= THE TASK =
I'd like every record written out again, exactly as it is.
■ ■ ■
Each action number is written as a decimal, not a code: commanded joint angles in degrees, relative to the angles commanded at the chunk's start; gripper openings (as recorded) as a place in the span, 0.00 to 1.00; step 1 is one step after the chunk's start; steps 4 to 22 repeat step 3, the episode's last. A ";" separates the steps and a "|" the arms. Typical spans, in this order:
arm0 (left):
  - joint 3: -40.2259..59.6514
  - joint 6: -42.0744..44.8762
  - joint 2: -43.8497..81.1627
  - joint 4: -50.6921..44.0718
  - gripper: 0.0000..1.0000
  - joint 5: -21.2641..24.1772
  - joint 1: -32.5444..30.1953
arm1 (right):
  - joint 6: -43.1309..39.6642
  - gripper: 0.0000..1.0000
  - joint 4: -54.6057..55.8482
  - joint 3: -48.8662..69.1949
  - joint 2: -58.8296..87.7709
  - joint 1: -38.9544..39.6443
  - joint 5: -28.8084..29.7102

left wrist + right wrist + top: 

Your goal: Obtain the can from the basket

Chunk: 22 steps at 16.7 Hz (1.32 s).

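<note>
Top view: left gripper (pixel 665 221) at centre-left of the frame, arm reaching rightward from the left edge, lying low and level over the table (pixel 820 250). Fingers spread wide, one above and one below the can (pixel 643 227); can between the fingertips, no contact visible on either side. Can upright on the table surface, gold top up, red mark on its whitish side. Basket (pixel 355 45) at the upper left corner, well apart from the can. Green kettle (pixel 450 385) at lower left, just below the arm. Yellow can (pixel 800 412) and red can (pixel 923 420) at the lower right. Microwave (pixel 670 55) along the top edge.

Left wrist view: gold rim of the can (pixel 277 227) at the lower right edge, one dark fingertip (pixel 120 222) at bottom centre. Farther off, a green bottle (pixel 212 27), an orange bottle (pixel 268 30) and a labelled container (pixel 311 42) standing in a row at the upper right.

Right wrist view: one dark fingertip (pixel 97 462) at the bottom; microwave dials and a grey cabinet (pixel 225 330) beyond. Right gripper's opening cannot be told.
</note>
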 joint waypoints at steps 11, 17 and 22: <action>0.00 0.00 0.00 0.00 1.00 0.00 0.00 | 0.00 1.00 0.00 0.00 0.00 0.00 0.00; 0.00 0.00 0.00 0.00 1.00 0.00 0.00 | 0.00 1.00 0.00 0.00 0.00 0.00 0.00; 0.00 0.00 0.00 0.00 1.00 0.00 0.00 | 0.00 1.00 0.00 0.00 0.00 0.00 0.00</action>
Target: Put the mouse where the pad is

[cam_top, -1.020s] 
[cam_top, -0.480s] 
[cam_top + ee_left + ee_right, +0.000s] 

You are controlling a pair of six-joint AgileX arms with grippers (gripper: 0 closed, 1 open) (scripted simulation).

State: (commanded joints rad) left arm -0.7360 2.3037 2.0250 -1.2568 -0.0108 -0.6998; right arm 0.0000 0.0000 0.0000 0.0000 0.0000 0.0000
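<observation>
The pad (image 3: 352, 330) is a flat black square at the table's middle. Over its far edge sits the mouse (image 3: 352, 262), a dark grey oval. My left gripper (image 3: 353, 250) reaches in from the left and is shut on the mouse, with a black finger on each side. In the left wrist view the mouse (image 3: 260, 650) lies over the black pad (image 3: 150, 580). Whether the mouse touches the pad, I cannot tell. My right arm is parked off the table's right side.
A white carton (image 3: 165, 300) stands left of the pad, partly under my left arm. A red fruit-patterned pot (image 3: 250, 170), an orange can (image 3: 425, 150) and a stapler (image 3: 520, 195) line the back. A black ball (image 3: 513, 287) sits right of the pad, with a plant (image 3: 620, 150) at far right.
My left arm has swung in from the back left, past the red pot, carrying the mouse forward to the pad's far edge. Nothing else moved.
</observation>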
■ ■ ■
= EXERCISE ANSWER =
Each action number is written as a decimal, not a code: commanded joint angles in degrees, relative to the angles commanded at the chunk's start; gripper openings (as recorded) as a place in the span, 0.00 to 1.00; step 1 is one step after the chunk's start; steps 4 to 22 repeat step 3, the episode's last. A ";" separates the steps and a "|" the arms. Typical spans, in this order:
arm0 (left):
  - joint 3: -40.2259..59.6514
  - joint 6: -42.0744..44.8762
  - joint 2: -43.8497..81.1627
  - joint 4: -50.6921..44.0718
  - gripper: 0.0000..1.0000
  - joint 5: -21.2641..24.1772
  - joint 1: -32.5444..30.1953
arm1 (right):
  - joint 6: -43.1309..39.6642
  - gripper: 0.0000..1.0000
  - joint 4: -54.6057..55.8482
  - joint 3: -48.8662..69.1949
  - joint 2: -58.8296..87.7709
  - joint 1: -38.9544..39.6443
  - joint 5: -28.8084..29.7102

left wrist + right wrist + top: 

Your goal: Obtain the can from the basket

Chunk: 22 steps at 16.7 Hz (1.32 s).

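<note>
Top view: left gripper (pixel 665 221) at centre-left of the frame, arm reaching rightward from the left edge, lying low and level over the table (pixel 820 250). Fingers spread wide, one above and one below the can (pixel 643 227); can between the fingertips, no contact visible on either side. Can upright on the table surface, gold top up, red mark on its whitish side. Basket (pixel 355 45) at the upper left corner, well apart from the can. Green kettle (pixel 450 385) at lower left, just below the arm. Yellow can (pixel 800 412) and red can (pixel 923 420) at the lower right. Microwave (pixel 670 55) along the top edge.

Left wrist view: gold rim of the can (pixel 277 227) at the lower right edge, one dark fingertip (pixel 120 222) at bottom centre. Farther off, a green bottle (pixel 212 27), an orange bottle (pixel 268 30) and a labelled container (pixel 311 42) standing in a row at the upper right.

Right wrist view: one dark fingertip (pixel 97 462) at the bottom; microwave dials and a grey cabinet (pixel 225 330) beyond. Right gripper's opening cannot be told.
</note>
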 joint waypoints at steps 11, 17 and 22: <action>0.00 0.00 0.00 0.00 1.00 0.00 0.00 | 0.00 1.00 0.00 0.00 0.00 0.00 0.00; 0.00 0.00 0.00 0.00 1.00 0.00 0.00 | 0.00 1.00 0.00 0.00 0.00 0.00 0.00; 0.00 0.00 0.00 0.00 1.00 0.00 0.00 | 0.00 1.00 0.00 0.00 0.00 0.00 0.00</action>
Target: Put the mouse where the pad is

[cam_top, -1.020s] 
[cam_top, -0.480s] 
[cam_top + ee_left + ee_right, +0.000s] 

You are controlling a pair of six-joint AgileX arms with grippers (gripper: 0 closed, 1 open) (scripted simulation).

State: (commanded joints rad) left arm -0.7360 2.3037 2.0250 -1.2568 -0.0108 -0.6998; right arm 0.0000 0.0000 0.0000 0.0000 0.0000 0.0000
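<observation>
The pad (image 3: 352, 330) is a flat black square at the table's middle. Over its far edge sits the mouse (image 3: 352, 262), a dark grey oval. My left gripper (image 3: 353, 250) reaches in from the left and is shut on the mouse, with a black finger on each side. In the left wrist view the mouse (image 3: 260, 650) lies over the black pad (image 3: 150, 580). Whether the mouse touches the pad, I cannot tell. My right arm is parked off the table's right side.
A white carton (image 3: 165, 300) stands left of the pad, partly under my left arm. A red fruit-patterned pot (image 3: 250, 170), an orange can (image 3: 425, 150) and a stapler (image 3: 520, 195) line the back. A black ball (image 3: 513, 287) sits right of the pad, with a plant (image 3: 620, 150) at far right.
My left arm has swung in from the back left, past the red pot, carrying the mouse forward to the pad's far edge. Nothing else moved.
</observation>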

This exercise has now been finished.